There is an onus on shore staff when booking cargoes to be more vigilant and there is a requirement under IMDG for staff responsible for accepting hazardous cargoes to have undergone training to understand the requirements with regard to packing and separation of such cargoes. Well trained staff can often identify some cargoes as being hazardous even when the shipper is not aware of the particular hazard involved. For example, swimming pool cleaners can contain some highly-flammable components and the booking staff must be able to recognise proprietary names for some of the more hazardous types. However, dealing with the issue of deliberate concealment is difficult because inspecting cargoes inside containers is not easy to achieve.
Following a number of container fires on its ships, notably the Maersk Honam in March 2018, Maersk line is considering ways to identify combinations of cargoes, shippers and freight forwarders likely to be connected to containers in areas where fires have started on board ships. If this can be achieved, then spot checks on containers will be made in future in an attempt to determine if cargoes are being deliberately mis-declared.

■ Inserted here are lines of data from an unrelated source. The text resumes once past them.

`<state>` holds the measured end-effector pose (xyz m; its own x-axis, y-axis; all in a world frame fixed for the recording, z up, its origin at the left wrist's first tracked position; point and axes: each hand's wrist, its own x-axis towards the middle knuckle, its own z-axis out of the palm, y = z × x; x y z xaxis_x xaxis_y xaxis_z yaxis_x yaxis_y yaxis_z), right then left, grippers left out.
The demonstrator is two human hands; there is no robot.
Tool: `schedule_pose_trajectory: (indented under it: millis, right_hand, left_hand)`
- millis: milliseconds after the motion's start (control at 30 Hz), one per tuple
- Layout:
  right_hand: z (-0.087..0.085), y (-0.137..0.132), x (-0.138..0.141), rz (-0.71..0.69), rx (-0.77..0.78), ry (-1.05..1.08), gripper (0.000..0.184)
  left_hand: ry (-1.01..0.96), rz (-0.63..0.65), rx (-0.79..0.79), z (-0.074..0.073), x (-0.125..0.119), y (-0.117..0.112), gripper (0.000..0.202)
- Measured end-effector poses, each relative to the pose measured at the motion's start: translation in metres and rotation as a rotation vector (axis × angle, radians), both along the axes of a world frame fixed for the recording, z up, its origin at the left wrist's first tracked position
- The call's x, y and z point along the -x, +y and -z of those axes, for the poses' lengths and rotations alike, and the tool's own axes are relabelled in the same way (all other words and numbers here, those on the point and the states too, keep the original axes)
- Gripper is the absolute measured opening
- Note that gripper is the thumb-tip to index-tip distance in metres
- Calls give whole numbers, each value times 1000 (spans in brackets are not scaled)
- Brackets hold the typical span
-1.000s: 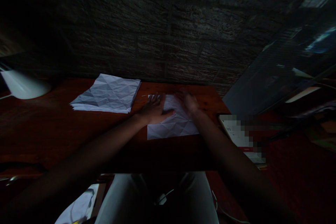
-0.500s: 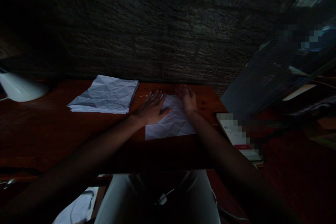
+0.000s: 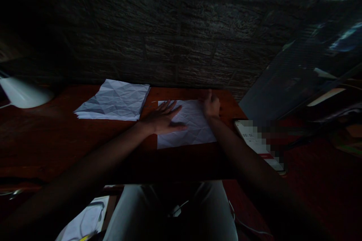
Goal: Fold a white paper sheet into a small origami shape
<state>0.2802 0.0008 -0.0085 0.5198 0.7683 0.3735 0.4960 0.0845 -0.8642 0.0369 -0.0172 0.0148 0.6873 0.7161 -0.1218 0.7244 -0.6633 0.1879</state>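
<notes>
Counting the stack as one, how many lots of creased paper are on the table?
2: the stack over on the left, and the sheet under the left hand. More paper may be hidden beneath either.

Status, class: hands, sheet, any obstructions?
Left hand spread on creased paper sheet. Right hand at its upper right edge. Paper stack apart to left, not obstructing.
</notes>
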Motion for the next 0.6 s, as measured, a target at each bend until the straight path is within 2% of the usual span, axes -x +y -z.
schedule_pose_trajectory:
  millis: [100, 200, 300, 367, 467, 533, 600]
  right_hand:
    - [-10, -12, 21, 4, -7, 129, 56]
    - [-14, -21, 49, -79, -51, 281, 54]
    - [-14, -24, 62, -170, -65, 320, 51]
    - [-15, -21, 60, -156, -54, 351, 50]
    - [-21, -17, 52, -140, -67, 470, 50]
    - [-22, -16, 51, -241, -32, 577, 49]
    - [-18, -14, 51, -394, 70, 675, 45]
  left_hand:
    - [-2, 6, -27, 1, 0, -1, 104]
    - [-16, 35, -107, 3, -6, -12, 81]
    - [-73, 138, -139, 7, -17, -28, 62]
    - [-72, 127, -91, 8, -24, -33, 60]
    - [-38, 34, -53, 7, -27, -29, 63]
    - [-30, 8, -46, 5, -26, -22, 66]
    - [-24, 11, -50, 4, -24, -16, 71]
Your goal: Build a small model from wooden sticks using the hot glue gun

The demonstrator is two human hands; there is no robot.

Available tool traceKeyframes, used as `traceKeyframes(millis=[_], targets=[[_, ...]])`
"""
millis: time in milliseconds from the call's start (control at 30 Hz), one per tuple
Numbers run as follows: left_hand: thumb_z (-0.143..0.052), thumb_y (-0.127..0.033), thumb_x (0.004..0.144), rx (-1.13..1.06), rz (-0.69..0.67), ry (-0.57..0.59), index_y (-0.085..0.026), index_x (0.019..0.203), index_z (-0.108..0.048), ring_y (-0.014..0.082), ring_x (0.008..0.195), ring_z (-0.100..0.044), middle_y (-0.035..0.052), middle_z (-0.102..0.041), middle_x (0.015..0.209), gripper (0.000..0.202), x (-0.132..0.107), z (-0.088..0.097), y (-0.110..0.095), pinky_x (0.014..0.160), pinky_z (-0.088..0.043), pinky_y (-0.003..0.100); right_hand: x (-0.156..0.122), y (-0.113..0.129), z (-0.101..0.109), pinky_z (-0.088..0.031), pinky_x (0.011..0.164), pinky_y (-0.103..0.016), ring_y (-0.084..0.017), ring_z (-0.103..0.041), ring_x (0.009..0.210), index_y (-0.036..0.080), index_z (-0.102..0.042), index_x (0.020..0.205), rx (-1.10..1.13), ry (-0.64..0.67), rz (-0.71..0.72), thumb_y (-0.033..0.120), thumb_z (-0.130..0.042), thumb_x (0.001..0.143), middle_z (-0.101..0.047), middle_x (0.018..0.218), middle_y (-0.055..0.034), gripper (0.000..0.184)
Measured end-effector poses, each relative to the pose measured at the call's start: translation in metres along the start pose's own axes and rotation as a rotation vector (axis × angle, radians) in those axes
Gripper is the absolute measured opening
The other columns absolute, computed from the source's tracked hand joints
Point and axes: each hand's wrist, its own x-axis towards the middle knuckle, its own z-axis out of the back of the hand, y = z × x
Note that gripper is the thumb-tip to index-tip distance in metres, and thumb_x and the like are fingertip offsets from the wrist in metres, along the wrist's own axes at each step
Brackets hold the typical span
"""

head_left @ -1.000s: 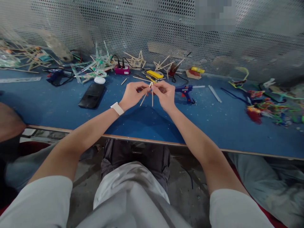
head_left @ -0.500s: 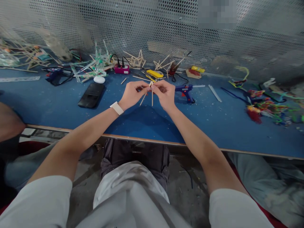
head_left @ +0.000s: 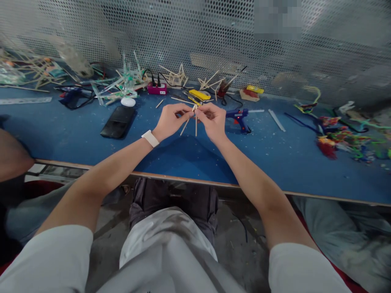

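My left hand and my right hand meet above the blue table, each pinching the top of a small frame of thin wooden sticks. Two stick legs hang below my fingers, one slanting left and one nearly straight down. The fingers hide most of the joint. Just right of my right hand lies a blue hot glue gun with a glue stick in its back end. Behind my hands rests a yellow utility knife.
A black phone and a white oval object lie to the left. Stick structures and a magenta power strip stand along the perforated metal panel. Colourful scraps lie right. People sit on both sides.
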Motion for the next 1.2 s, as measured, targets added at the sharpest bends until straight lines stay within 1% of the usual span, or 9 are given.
traceKeyframes(millis=[100, 167, 400, 567, 700, 833, 1067, 1200], targets=[[-0.081, -0.052, 0.111, 0.009, -0.002, -0.002, -0.023, 0.103, -0.090, 0.0157, 0.079, -0.080, 0.0051, -0.089, 0.094, 0.031, 0.0001, 0.0002, 0.0005, 0.066, -0.054, 0.027, 0.0001, 0.0001, -0.0006, -0.060, 0.055, -0.031, -0.017, -0.077, 0.069, 0.029, -0.088, 0.089, 0.002, 0.000, 0.008, 0.084, -0.098, 0.081, -0.081, 0.086, 0.0006, 0.056], [-0.080, -0.050, 0.111, 0.007, -0.002, -0.005, -0.023, 0.103, -0.090, 0.0156, 0.079, -0.080, 0.0052, -0.089, 0.094, 0.030, 0.0001, 0.0002, 0.0003, 0.067, -0.055, 0.027, 0.0002, 0.0001, -0.0003, -0.059, 0.053, -0.030, -0.016, -0.077, 0.070, 0.030, -0.089, 0.091, 0.004, 0.013, 0.026, 0.082, -0.098, 0.082, -0.081, 0.087, 0.0005, 0.053], [-0.080, -0.048, 0.112, 0.003, -0.001, -0.002, -0.022, 0.103, -0.090, 0.0153, 0.076, -0.079, 0.0053, -0.088, 0.092, 0.028, -0.0002, -0.0005, -0.0006, 0.064, -0.054, 0.027, 0.0005, -0.0020, 0.0012, -0.059, 0.054, -0.030, -0.016, -0.076, 0.071, 0.030, -0.089, 0.093, -0.004, 0.028, 0.058, 0.078, -0.096, 0.087, -0.082, 0.090, -0.0001, 0.049], [-0.081, -0.050, 0.111, 0.004, 0.012, -0.004, -0.022, 0.103, -0.090, 0.0160, 0.078, -0.080, 0.0055, -0.088, 0.092, 0.030, -0.0003, -0.0003, -0.0014, 0.064, -0.055, 0.027, 0.0003, -0.0012, 0.0022, -0.059, 0.055, -0.030, -0.016, -0.077, 0.073, 0.030, -0.089, 0.094, 0.002, 0.044, 0.077, 0.074, -0.096, 0.091, -0.082, 0.093, -0.0004, 0.044], [-0.080, -0.051, 0.111, 0.006, 0.032, 0.010, -0.022, 0.102, -0.089, 0.0168, 0.080, -0.081, 0.0062, -0.089, 0.094, 0.032, 0.0002, 0.0007, -0.0037, 0.066, -0.057, 0.027, 0.0001, 0.0014, 0.0030, -0.060, 0.056, -0.031, -0.017, -0.078, 0.074, 0.030, -0.089, 0.095, -0.024, 0.049, 0.067, 0.076, -0.094, 0.092, -0.082, 0.092, -0.0007, 0.046], [-0.080, -0.051, 0.111, -0.013, 0.018, 0.020, -0.022, 0.101, -0.088, 0.0168, 0.079, -0.081, 0.0060, -0.088, 0.093, 0.032, 0.0007, 0.0011, -0.0043, 0.066, -0.056, 0.027, 0.0007, 0.0023, 0.0038, -0.061, 0.057, -0.032, -0.018, -0.079, 0.075, 0.030, -0.087, 0.094, -0.046, 0.061, 0.059, 0.080, -0.092, 0.091, -0.081, 0.090, -0.0002, 0.051], [-0.079, -0.048, 0.111, -0.001, 0.043, 0.025, -0.022, 0.101, -0.088, 0.0169, 0.079, -0.080, 0.0061, -0.088, 0.093, 0.029, 0.0004, 0.0008, -0.0040, 0.066, -0.057, 0.027, 0.0013, -0.0004, 0.0038, -0.059, 0.056, -0.031, -0.017, -0.078, 0.073, 0.030, -0.087, 0.094, -0.031, 0.059, 0.053, 0.079, -0.093, 0.091, -0.082, 0.088, 0.0003, 0.050], [-0.080, -0.048, 0.111, 0.008, 0.046, 0.020, -0.022, 0.102, -0.088, 0.0170, 0.080, -0.080, 0.0059, -0.088, 0.093, 0.028, 0.0004, 0.0005, -0.0042, 0.068, -0.058, 0.028, 0.0010, -0.0009, 0.0034, -0.059, 0.056, -0.031, -0.017, -0.077, 0.074, 0.029, -0.086, 0.094, -0.042, 0.059, 0.039, 0.080, -0.092, 0.091, -0.082, 0.090, -0.0003, 0.052]])
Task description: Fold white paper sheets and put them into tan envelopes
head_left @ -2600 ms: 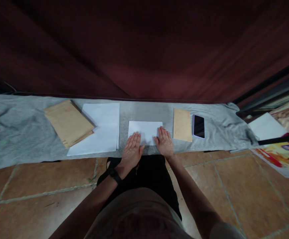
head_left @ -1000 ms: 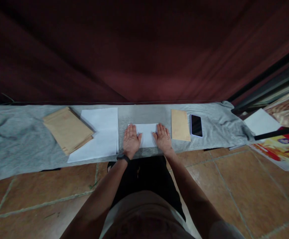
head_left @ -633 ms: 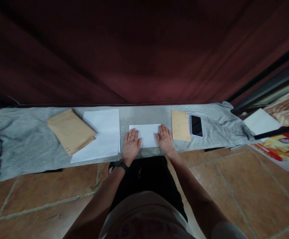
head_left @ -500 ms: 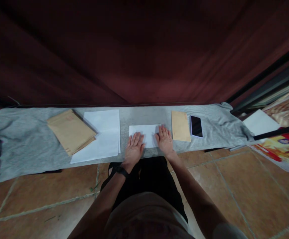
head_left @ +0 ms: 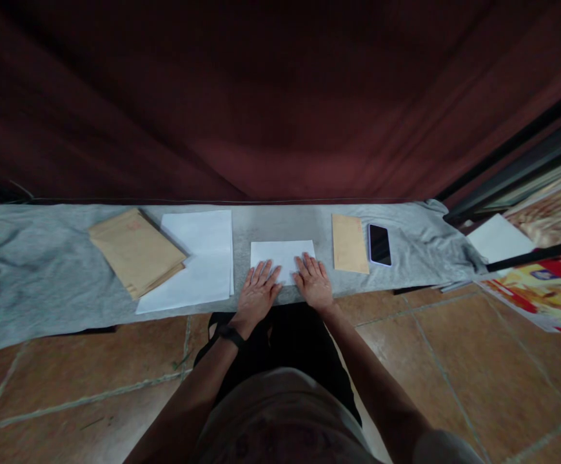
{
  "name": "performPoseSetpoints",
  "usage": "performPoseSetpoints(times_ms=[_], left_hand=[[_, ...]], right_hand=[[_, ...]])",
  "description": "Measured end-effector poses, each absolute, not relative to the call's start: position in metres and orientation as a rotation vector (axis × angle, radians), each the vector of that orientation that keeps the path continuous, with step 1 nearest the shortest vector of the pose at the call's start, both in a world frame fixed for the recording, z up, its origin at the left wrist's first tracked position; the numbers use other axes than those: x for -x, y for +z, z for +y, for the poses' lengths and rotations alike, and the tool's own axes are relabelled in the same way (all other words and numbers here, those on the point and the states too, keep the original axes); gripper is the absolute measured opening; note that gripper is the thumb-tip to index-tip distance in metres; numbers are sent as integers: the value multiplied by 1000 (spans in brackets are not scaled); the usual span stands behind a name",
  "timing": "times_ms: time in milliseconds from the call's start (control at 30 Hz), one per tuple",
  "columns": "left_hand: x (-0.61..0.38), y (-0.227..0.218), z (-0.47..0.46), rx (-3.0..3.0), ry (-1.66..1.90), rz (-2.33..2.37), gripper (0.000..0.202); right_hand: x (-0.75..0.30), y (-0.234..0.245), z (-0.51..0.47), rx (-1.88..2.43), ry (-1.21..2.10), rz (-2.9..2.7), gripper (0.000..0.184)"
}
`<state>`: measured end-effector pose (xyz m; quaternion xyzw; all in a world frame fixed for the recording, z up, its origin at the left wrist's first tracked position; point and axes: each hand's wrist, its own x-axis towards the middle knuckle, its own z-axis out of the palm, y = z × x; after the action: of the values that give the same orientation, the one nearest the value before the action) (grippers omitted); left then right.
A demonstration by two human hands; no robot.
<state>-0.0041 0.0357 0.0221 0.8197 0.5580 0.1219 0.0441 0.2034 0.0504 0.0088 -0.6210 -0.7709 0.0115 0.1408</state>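
A white sheet of paper, apparently folded, lies flat in front of me on the grey cloth. My left hand rests palm down over its near left corner, fingers stretched out. Over the near right part of the same paper lies my right hand, also flat with its fingers extended. To the left are larger white sheets, partly covered by a stack of brown envelopes. A single brown envelope is just right of my right hand.
The grey cloth covers a narrow table against a dark red curtain. Right of the single envelope lies a phone. A colourful box and a white sheet are at the far right.
My right hand has slid nearer to me and slightly left, uncovering the paper's far right corner. My left hand has shifted slightly toward me. Both stay flat.
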Motion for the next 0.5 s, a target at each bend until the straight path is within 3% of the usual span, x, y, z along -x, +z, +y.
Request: performPoseSetpoints(times_ms=[500], left_hand=[[27, 18, 2, -2525, 428, 1668, 55]], right_hand=[[-226, 7, 30, 1874, 49, -2065, 57]])
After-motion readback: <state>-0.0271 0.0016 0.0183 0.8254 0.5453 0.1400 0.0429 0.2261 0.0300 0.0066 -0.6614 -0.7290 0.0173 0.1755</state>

The spate of containership fires has continued in 2019. With just two months of the year having passed, Hapag Lloyd’s Yantian Express and APL’s APL Vancouver both suffered major fires and needed to be salvaged. In both cases, the seat of the fire was in the cargo holds although exact causes have still to be determined.
In recent years the IMO has laid down new rules for fire extinguishing systems on container ships but there is a widely-held belief that the size of modern container vessels – especially the ultra large ships – makes an effective fire-fighting system impossible to produce.
Another issue with containers is the mis-declaration of weights which has resulted in stowage and stability problems. It is a matter that ship operators have complained about for many years and the IMO has finally taken action and adopted amendments to SOLAS Chapter VI Regulation 2. These have been published as MSC.1/Circ. 1475.
Since 1st July 2016, all packed containers are required to have a verified gross weight (VGW) declared by shippers. This the certified gross cargo weight (including weight of all packing material) plus container tare weight. The measure has not proved popular with shippers, but under the rules containers cannot be loaded onto a vessel unless a certified VGW is provided.